My thanks to everyone who expressed support for my previous blog post about the 2018 census in New Zealand. I’m enough of an optimist to believe that most New Zealanders still think that everyone is entitled to a fair go, and the unanimously positive response I’ve received validates that optimism.
I also learned about the Australian census experience in 2016, which seems more accessible and inclusive than what is happening in New Zealand. Several blind Australians have told me they had no difficulty receiving their census access code via email or SMS. No third-party agency was involved. That’s exactly as it should be.
And indeed, that’s how it is when blind New Zealanders vote accessibly, thanks to the Electoral Commission. The Blind Foundation produces information in accessible formats, but the relationship between a voter and the Electoral Commission remains strictly with the Commission. That’s the model I believe Statistics New Zealand should use in future.
A few hours after I published my previous blog post, I received a message via the contact form on this site from a communications professional at Statistics New Zealand. The message informed me that if I supplied my physical address, someone from the Department would visit my home and read the access code to me. I responded with my address details and cell phone number. This morning, an official from Statistics New Zealand called me to make an appointment and visited just a few minutes ago as I write this.
All the communications I have had with Statistics New Zealand have been professional and courteous, and the people I’ve spoken with seem dedicated and customer-focussed. Sometimes, when we feel frustrated and disempowered about our issues not being taken seriously, as is often the case for blind people in New Zealand, it’s easy to lash out and blame the representative of the entity you’re communicating with. But I believe we must remember that often, such representatives are not policymakers. The people we’re in touch with may well have empathy for a situation that they are powerless to altar. In that regard, I want to thank everyone I’ve come into contact with at Statistics New Zealand for their assistance. To have someone visit me at my home, particularly on a Sunday afternoon during the busy census period, is a genuine good faith effort to try and resolve my issue.
Clearly, I now have no excuse not to complete the census. I have the code, and that’s all I asked for.

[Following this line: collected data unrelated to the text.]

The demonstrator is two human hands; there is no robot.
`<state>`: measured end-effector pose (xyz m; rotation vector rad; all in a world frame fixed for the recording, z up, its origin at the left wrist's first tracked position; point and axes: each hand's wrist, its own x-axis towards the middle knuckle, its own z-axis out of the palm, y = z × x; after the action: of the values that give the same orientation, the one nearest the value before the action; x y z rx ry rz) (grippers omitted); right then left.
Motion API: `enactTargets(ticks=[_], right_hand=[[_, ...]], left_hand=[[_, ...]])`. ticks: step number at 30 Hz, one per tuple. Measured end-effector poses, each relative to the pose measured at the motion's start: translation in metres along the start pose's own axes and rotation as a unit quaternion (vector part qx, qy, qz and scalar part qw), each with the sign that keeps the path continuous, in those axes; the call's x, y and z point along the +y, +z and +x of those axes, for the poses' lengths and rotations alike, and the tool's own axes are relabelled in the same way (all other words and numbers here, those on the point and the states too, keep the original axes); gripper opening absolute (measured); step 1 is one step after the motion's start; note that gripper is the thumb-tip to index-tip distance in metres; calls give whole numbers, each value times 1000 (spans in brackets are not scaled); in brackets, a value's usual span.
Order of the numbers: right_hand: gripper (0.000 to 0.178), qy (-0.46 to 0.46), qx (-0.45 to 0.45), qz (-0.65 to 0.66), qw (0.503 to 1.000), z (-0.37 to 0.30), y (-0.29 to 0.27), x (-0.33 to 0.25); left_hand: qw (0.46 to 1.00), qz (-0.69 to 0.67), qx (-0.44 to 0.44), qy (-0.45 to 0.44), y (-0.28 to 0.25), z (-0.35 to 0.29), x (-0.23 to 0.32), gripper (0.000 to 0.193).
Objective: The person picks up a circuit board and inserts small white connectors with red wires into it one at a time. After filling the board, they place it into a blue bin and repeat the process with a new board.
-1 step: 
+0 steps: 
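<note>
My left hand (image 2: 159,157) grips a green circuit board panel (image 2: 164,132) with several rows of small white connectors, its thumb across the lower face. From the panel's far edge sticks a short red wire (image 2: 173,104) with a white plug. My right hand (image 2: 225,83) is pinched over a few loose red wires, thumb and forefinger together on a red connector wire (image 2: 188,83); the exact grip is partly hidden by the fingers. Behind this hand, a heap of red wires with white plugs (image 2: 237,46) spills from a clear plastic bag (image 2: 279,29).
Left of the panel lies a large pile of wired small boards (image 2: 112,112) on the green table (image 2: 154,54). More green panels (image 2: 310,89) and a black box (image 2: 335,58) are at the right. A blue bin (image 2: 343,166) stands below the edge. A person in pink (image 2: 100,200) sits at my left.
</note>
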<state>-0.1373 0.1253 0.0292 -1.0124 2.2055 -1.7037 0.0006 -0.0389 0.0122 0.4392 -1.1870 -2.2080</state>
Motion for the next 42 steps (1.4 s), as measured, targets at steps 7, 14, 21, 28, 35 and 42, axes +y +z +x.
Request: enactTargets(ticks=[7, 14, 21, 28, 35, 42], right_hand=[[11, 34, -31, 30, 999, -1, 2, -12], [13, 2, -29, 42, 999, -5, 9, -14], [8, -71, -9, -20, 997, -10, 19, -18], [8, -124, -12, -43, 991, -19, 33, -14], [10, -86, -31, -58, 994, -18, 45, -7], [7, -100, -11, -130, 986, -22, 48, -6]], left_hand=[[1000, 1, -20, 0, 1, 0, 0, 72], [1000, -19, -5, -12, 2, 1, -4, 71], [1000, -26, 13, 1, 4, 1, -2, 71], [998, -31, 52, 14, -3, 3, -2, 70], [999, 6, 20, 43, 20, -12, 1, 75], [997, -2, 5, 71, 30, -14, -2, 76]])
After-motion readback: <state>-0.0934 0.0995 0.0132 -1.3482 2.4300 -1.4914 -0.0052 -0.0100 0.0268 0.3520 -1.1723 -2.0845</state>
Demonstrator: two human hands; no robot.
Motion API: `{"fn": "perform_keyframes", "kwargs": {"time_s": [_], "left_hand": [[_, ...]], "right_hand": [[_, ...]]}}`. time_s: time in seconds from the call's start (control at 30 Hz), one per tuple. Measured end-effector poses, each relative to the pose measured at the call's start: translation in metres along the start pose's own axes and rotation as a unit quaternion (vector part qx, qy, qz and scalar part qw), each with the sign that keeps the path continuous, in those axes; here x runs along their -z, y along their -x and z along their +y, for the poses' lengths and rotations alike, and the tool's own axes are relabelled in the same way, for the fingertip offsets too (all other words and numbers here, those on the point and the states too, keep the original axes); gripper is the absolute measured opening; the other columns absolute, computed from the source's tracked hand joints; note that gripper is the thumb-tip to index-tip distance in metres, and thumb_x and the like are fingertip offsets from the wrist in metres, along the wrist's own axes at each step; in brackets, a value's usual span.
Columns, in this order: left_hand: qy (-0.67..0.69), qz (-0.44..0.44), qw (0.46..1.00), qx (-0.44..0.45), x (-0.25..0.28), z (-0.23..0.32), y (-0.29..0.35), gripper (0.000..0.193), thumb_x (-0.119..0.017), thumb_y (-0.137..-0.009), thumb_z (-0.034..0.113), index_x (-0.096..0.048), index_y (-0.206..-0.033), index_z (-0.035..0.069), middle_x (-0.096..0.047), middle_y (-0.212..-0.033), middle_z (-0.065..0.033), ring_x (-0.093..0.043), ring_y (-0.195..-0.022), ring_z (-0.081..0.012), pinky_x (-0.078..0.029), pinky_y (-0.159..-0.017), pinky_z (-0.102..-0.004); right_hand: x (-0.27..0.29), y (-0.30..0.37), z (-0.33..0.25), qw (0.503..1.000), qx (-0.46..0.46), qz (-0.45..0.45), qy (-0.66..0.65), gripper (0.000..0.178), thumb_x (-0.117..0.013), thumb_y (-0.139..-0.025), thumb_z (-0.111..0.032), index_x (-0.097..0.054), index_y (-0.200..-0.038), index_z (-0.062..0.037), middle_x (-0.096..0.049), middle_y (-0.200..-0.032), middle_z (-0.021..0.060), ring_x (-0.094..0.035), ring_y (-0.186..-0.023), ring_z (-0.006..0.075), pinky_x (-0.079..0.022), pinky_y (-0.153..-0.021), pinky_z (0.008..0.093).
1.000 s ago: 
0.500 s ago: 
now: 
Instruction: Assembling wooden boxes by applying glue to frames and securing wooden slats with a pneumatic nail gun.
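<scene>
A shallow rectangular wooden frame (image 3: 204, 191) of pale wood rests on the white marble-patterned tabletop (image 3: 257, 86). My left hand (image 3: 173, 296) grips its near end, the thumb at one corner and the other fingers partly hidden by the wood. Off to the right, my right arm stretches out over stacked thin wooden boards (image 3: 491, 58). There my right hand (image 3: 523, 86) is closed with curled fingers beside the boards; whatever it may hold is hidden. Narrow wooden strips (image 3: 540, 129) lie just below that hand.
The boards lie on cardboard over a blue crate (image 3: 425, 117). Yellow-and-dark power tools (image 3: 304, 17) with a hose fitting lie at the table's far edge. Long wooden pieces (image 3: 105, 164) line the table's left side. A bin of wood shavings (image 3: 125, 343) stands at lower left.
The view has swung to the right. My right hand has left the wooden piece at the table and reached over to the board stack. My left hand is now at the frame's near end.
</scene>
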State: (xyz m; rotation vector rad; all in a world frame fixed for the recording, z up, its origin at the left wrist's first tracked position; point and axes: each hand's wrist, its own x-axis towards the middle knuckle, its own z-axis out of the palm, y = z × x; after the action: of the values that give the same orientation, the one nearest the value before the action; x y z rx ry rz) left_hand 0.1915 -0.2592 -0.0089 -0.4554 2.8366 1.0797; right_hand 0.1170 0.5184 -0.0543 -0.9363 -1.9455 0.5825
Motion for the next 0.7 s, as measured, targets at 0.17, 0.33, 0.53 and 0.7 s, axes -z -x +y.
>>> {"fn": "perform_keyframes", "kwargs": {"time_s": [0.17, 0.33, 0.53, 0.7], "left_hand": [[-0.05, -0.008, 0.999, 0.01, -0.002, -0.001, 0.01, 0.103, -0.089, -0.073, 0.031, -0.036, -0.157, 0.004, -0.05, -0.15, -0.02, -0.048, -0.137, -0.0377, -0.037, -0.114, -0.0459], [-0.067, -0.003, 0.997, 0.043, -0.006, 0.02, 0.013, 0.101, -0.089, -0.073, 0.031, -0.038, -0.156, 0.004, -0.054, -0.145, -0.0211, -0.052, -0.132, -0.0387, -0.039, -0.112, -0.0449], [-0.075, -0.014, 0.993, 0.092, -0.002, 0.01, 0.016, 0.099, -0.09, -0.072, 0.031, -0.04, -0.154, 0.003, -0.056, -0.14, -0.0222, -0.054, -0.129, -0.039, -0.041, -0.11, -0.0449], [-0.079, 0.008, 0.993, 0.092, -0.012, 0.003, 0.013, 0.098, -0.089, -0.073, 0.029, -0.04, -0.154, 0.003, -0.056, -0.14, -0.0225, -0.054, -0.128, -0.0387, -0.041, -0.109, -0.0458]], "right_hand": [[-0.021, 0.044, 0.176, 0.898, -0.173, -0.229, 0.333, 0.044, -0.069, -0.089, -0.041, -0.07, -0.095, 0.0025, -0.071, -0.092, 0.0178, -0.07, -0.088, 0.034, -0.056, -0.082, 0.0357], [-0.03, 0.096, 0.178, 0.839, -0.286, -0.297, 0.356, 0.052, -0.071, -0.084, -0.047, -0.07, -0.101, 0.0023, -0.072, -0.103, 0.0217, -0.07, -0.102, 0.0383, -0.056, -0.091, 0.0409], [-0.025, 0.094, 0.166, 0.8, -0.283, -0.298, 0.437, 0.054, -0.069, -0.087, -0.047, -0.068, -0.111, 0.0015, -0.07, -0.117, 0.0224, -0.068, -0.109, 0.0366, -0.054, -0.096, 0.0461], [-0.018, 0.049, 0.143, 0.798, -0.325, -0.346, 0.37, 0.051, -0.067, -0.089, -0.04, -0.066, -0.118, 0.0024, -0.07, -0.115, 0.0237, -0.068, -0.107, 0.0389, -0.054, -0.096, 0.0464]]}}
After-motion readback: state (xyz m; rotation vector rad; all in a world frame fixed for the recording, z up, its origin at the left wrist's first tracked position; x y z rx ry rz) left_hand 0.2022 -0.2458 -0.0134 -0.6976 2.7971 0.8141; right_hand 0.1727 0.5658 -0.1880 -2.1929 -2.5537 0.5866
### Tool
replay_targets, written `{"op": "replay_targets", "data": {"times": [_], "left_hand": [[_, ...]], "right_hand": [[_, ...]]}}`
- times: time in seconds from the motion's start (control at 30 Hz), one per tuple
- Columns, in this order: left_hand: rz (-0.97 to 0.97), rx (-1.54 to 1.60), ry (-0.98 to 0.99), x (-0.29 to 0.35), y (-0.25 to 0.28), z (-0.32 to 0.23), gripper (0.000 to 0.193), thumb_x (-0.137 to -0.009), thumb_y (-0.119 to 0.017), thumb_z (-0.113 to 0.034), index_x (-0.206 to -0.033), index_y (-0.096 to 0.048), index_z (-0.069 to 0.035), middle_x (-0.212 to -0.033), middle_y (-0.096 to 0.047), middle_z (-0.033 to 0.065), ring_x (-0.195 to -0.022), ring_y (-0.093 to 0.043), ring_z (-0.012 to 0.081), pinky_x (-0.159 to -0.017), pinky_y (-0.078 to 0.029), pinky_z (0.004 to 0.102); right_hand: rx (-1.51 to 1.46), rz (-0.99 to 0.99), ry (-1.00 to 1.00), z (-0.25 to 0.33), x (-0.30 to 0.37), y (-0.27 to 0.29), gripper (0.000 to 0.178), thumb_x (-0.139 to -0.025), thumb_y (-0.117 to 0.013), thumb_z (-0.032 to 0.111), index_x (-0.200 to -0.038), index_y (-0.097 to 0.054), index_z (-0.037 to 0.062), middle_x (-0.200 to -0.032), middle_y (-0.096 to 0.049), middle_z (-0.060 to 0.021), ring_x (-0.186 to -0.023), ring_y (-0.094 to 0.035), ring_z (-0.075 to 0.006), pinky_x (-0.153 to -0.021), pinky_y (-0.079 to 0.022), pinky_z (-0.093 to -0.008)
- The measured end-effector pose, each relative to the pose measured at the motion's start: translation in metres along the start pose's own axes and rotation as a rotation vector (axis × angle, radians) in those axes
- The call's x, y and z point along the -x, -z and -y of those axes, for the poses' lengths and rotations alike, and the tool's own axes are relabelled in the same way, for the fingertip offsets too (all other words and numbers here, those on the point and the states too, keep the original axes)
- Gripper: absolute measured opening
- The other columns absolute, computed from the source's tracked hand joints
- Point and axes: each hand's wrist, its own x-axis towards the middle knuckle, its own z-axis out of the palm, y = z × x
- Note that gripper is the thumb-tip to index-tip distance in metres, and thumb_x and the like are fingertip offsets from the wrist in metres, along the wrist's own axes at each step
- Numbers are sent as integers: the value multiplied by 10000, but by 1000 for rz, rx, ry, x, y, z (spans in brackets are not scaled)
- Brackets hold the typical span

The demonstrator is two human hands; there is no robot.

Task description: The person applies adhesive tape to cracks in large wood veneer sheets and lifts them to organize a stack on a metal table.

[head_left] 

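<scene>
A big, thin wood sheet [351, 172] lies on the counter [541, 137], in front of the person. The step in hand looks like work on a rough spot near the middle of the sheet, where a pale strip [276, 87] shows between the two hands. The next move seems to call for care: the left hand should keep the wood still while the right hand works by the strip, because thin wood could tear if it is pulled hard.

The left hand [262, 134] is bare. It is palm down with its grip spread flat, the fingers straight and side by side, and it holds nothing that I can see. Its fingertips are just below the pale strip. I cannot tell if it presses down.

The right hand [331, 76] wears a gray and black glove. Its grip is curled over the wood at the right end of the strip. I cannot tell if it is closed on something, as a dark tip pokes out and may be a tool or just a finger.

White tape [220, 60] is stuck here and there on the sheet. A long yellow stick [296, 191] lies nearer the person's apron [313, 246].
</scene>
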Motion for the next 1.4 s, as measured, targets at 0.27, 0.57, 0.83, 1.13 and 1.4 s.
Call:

I’ve tried never to forget that I am privileged to be on the right side of the digital divide that exists within the blind community. I can also stick up for myself. When my hackles are raised enough, I know how to rattle a cage. I have the skills and the tools to write blog posts like this, and to post to social media. In our socio-economically disadvantaged blind community, that is a rarity. So, while my own issue is resolved, I will not keep quiet about the systemic deficiencies.
I’ve heard from several blind people in the same position as me. They can’t read their codes but could complete the census online if the code were accessible. Even if the argument that accessibility is simply the right thing to do doesn’t hold water in some quarters, what can’t be argued is that having an official from statistics New Zealand visit every blind person who didn’t know about their arrangement with the Blind Foundation to read them a code is not an efficient use of resources.
Another concerning aspect of having officials visit to perform a task that should be easily done by email, text or even phone, is that some people will decline such a visit because they feel it’s putting Statistics New Zealand to too much trouble. I’ve seen many disabled people refuse an accommodation or service because they think there is always someone more deserving than them. An automated process wouldn’t come with that baggage.
One day, perhaps this census episode will be used as an example of how not to make public policy that is disability-aware. Just as it is appropriate that we are culturally sensitive about the way that services are provided to tangata whenua and other minorities who have faced historic discrimination, I believe there are some cultural sensitivity issues surrounding the way that services are provided to disabled people that are often not considered. One of these is client capture by specialist disability providers. People need to appreciate that there was once a time when two residents living in the then Blind Institute’s hostels would have to ask permission to marry. There is a history of paternalism and custodialism around public policy and service provision for the disabled that is still very raw for many. When an entity like Statistics New Zealand tries to delegate its core responsibility to administer the census to a third-party charity that some people may not even use, that lends itself to client capture and alienation. In short, no government entity should be allowed to do this again. Blind people are New Zealanders too. If Government departments are required to provide services to New Zealanders, then that includes blind New Zealanders. Don’t pass the buck to a charity just because we’re blind. It’s wrong.
Appropriate, accessible service provision to disabled people needs to be in the DNA of every Government department. There are plenty of disabled people who can provide advice to the public service. Agencies who provide services, and derive revenue from doing so, have a vested interest. Listen to consumers, not providers, and you’re more likely to get it right more of the time.
In conclusion, I hope all of us, not just disabled people but the many who have spent far more time on this census than should have been necessary will band together to demand a review open to public submissions. Perhaps a Select Committee already does this, in which case, they can be sure of a submission from me. That’s the best way we can all work constructively for a better experience in 2023. I’m afraid too many people have had too many problems for the 2018 census completion process not to be branded a failure.